• [WORK ORDER]:
Please quote exactly the lines below from the line containing "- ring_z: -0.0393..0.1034" to the line containing "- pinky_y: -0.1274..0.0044", both lines included, and nothing else.

• [COLLECTED DATA]:
====
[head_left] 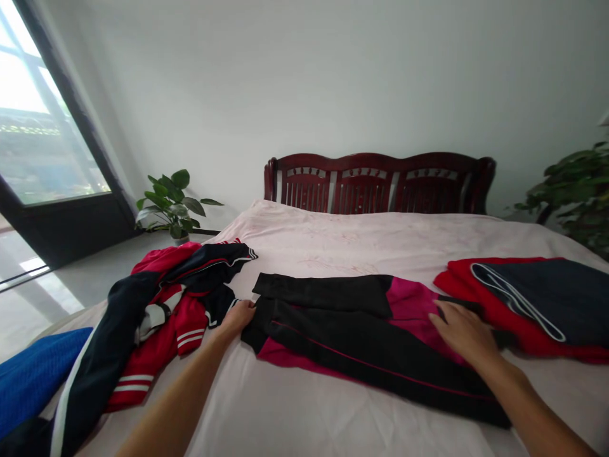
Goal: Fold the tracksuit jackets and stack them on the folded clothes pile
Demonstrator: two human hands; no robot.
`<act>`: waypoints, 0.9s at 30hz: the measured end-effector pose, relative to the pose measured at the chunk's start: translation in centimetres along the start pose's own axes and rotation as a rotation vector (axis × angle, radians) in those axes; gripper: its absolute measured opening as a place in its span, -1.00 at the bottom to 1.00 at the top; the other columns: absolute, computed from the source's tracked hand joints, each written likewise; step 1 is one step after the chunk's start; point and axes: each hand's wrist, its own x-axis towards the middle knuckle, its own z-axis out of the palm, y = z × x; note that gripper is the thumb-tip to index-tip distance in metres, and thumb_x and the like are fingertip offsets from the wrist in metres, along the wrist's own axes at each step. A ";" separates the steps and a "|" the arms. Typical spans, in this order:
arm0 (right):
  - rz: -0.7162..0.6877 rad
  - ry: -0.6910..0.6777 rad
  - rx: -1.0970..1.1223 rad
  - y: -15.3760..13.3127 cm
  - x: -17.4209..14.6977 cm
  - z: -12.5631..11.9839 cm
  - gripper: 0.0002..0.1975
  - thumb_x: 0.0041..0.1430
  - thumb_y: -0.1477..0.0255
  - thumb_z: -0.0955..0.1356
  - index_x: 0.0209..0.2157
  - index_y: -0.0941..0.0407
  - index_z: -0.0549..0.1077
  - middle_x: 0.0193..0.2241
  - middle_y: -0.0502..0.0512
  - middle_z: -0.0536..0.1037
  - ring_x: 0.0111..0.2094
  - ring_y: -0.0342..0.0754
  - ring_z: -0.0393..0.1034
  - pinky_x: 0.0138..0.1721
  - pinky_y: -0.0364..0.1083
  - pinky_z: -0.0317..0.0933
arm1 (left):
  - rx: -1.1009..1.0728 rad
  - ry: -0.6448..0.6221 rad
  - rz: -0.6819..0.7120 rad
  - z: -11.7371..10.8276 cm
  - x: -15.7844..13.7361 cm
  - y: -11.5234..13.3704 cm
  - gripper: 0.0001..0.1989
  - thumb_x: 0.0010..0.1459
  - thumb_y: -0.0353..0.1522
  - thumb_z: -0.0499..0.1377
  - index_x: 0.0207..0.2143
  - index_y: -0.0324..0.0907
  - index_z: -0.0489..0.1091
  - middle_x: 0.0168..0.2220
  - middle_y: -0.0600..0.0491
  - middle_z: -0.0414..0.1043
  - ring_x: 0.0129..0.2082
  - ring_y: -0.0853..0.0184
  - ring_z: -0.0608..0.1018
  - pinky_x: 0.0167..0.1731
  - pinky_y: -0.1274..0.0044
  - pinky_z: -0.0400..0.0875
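A black and magenta sports jacket (333,343) lies across the bed in front of me, with its long black sleeves laid over the magenta body. My left hand (239,317) pinches the jacket's left end near a dark band. On the right, my right hand (464,330) rests over the jacket's other end with its fingers apart. Its fingertips touch the magenta cloth, and part of that end is hidden under the hand and blurred.
Rumpled red and navy clothes (162,317) lie to the left, beside a blue garment (38,368). Folded red and navy clothes (533,304) are stacked at the right. Behind the pale pink bedsheet (323,241) stands a dark wooden headboard (380,184). Potted plants (174,200) flank the bed.
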 end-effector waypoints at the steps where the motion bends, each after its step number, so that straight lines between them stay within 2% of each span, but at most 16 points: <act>1: -0.098 -0.004 0.019 -1.5 -0.9 0.8 -0.70 0.06 0.34 0.38 -0.13 0.09 0.49 0.05 0.27 0.49 0.15 0.28 0.30 0.22 0.28 0.07 | 0.031 0.010 -0.003 0.2 0.1 0.3 -0.84 0.02 -0.34 0.20 -0.58 -0.18 0.36 -0.56 0.03 0.44 -0.43 0.25 0.52 -0.44 0.53 0.24; 4: -0.304 0.013 0.139 -4.1 -3.7 4.1 -0.63 0.08 0.29 0.38 -0.04 0.03 0.48 0.08 0.17 0.48 0.18 0.20 0.27 0.25 0.21 0.05 | 0.093 0.016 -0.002 0.8 -0.2 0.5 -0.91 0.05 -0.37 0.17 -0.48 -0.19 0.42 -0.43 -0.04 0.53 -0.32 0.22 0.56 -0.38 0.52 0.27; 8: -0.322 0.017 0.200 -2.8 -6.2 7.5 -0.71 0.10 0.25 0.37 -0.14 0.00 0.53 0.01 0.14 0.54 0.16 0.23 0.31 0.20 0.29 0.08 | 0.157 0.015 0.011 0.4 -1.2 -0.5 -0.85 0.13 -0.32 0.12 -0.38 -0.19 0.44 -0.35 -0.04 0.56 -0.28 0.22 0.58 -0.35 0.53 0.31; 11: -0.325 -0.014 0.053 -1.4 -6.6 8.1 -0.61 0.22 0.22 0.26 -0.01 0.06 0.50 0.11 0.20 0.47 0.22 0.23 0.24 0.21 0.26 0.08 | 0.215 0.036 0.010 -0.7 -2.1 -0.7 -0.82 0.14 -0.28 0.12 -0.32 -0.18 0.45 -0.30 -0.06 0.56 -0.23 0.16 0.58 -0.31 0.50 0.33; 13: -0.341 -0.065 -0.119 -1.1 -6.6 8.0 -0.52 0.29 0.23 0.18 0.12 0.12 0.43 0.19 0.24 0.39 0.27 0.20 0.17 0.23 0.22 0.06 | 0.243 0.074 0.006 -1.5 -3.2 0.3 -0.77 0.16 -0.27 0.11 -0.19 -0.15 0.44 -0.20 -0.06 0.54 -0.16 0.13 0.57 -0.25 0.46 0.35; 15: -0.354 -0.091 -0.257 -1.1 -6.5 8.0 -0.48 0.33 0.25 0.12 0.19 0.15 0.37 0.23 0.24 0.34 0.29 0.18 0.13 0.24 0.19 0.06 | 0.246 0.192 0.066 -1.9 -4.8 2.2 -0.70 0.23 -0.28 0.04 -0.04 -0.11 0.39 -0.06 -0.06 0.49 -0.06 0.15 0.54 -0.15 0.44 0.36; 16: -0.358 -0.092 -0.302 -1.1 -6.4 8.0 -0.47 0.34 0.25 0.10 0.21 0.15 0.35 0.24 0.22 0.33 0.29 0.17 0.13 0.24 0.18 0.07 | 0.241 0.267 0.141 -1.8 -5.7 3.3 -0.68 0.27 -0.28 -0.01 0.02 -0.10 0.37 0.01 -0.06 0.46 -0.01 0.17 0.52 -0.09 0.42 0.36; 17: -0.367 -0.091 -0.334 -1.1 -6.4 8.1 -0.46 0.34 0.25 0.09 0.22 0.14 0.34 0.24 0.21 0.33 0.29 0.17 0.13 0.23 0.17 0.09 | 0.236 0.347 0.246 -1.5 -6.7 4.5 -0.65 0.30 -0.28 -0.06 0.05 -0.10 0.36 0.05 -0.06 0.44 0.03 0.18 0.50 -0.04 0.41 0.35; 18: -0.380 -0.089 -0.354 -1.0 -6.4 8.2 -0.46 0.35 0.25 0.08 0.22 0.13 0.34 0.24 0.19 0.33 0.29 0.16 0.13 0.22 0.17 0.10 | 0.239 0.371 0.377 -0.9 -7.5 5.6 -0.64 0.33 -0.26 -0.07 0.07 -0.10 0.36 0.08 -0.05 0.43 0.06 0.20 0.48 0.03 0.41 0.33; 20: -0.412 -0.080 -0.369 -0.7 -6.3 8.5 -0.47 0.34 0.26 0.08 0.21 0.11 0.36 0.24 0.19 0.34 0.29 0.17 0.13 0.21 0.17 0.12 | 0.316 0.285 0.640 0.8 -8.8 7.1 -0.61 0.34 -0.23 -0.06 0.13 -0.09 0.34 0.16 -0.04 0.39 0.18 0.21 0.38 0.18 0.37 0.22; 21: -0.428 -0.074 -0.370 -0.5 -6.3 8.7 -0.47 0.34 0.27 0.08 0.20 0.11 0.37 0.23 0.20 0.35 0.29 0.18 0.13 0.20 0.17 0.12 | 0.379 0.231 0.705 1.8 -9.2 7.3 -0.59 0.33 -0.21 -0.03 0.17 -0.08 0.32 0.20 -0.04 0.35 0.25 0.17 0.32 0.23 0.31 0.15; 22: -0.443 -0.069 -0.371 -0.4 -6.2 8.8 -0.47 0.33 0.28 0.08 0.20 0.12 0.37 0.23 0.21 0.35 0.28 0.18 0.14 0.20 0.18 0.13 | 0.445 0.183 0.723 2.8 -9.4 7.2 -0.56 0.32 -0.20 0.01 0.20 -0.06 0.30 0.23 -0.05 0.33 0.28 0.12 0.27 0.26 0.23 0.11; 24: -0.467 -0.072 -0.375 -0.2 -6.2 8.8 -0.47 0.33 0.29 0.08 0.19 0.12 0.38 0.22 0.22 0.36 0.28 0.19 0.14 0.20 0.18 0.12 | 0.550 0.140 0.677 4.5 -9.5 6.3 -0.54 0.30 -0.21 0.04 0.22 -0.05 0.29 0.27 -0.08 0.28 0.31 0.04 0.22 0.26 0.10 0.06; 27: -0.461 -0.112 -0.371 -0.2 -6.2 8.4 -0.48 0.32 0.30 0.08 0.18 0.07 0.39 0.23 0.19 0.35 0.28 0.18 0.13 0.20 0.18 0.10 | 0.608 0.164 0.594 5.8 -9.6 4.6 -0.54 0.31 -0.25 0.01 0.24 -0.05 0.27 0.30 -0.09 0.23 0.33 0.03 0.19 0.25 0.04 0.02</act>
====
• [SOLVED EXERCISE]:
  - ring_z: -0.0393..0.1034
  - pinky_x: 0.0138..0.1721
  - pinky_y: -0.0364..0.1083
  - pinky_z: -0.0317..0.0933
arm1 (left):
  - rx: -1.1009..1.0728 rad
  - ry: -0.6448..0.6221 rad
  - rz: -0.6819..0.7120 rad
  - z: -11.7371..10.8276 cm
  - x: -15.7844..13.7361 cm
  - y: -11.5234..13.3704 cm
  - gripper: 0.0001..0.1989
  - thumb_x: 0.0010..0.1459
  - thumb_y: -0.0353..0.1522
  - thumb_z: -0.0499..0.1377
  - index_x: 0.0207..0.2143
  - index_y: -0.0324..0.0907
  - index_z: -0.0489..0.1091
  - middle_x: 0.0168..0.2220
  - middle_y: -0.0600..0.0491
  - middle_z: -0.0414..0.1043
  - ring_x: 0.0129..0.2082
  - ring_y: -0.0853..0.0184
  - ring_z: -0.0608..0.1018
  - pinky_x: 0.0167..0.1731
  - pinky_y: -0.1274..0.0044

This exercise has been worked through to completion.